This exercise calls for retyping every line below exactly, with the images omitted.
-- Opening Marker --
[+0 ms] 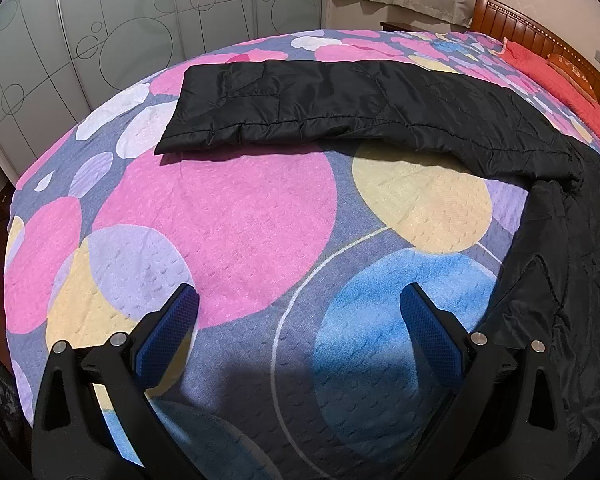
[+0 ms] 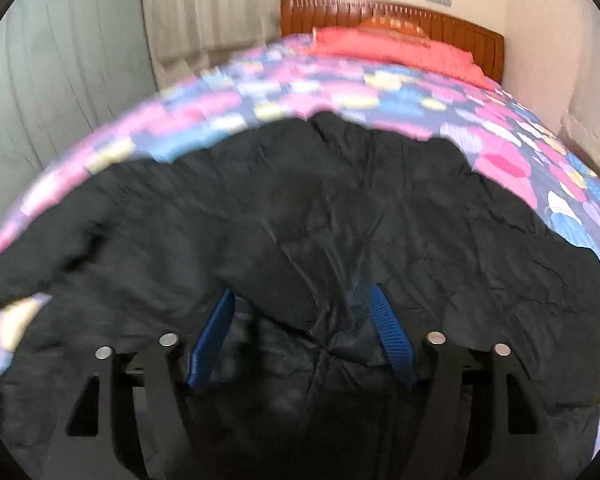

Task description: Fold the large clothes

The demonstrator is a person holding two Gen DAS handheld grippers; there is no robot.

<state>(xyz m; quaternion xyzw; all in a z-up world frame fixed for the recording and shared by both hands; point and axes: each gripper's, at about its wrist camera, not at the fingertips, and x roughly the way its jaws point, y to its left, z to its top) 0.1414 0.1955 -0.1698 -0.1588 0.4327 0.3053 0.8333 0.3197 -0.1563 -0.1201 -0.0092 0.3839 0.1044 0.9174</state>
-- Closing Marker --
ANSWER BOX:
[+0 ms] 
[+0 ms] 

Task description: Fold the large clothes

The demonstrator is a person holding two Gen DAS handheld grippers; there is no robot.

<state>(xyz m; quaternion xyzw; all in a z-up world frame fixed for the recording and shared by both hands; point and axes: each gripper's, at about its wrist camera, not at the fingertips, and x roughly the way its jaws point, y to its left, z to its top) 0.1414 0.1955 -0.1698 -0.1588 0.4327 0.3053 0.8333 0.3197 -0.1563 -0.1201 -0.0092 0.3839 0.1044 0.9174</state>

Work on this exercise is done.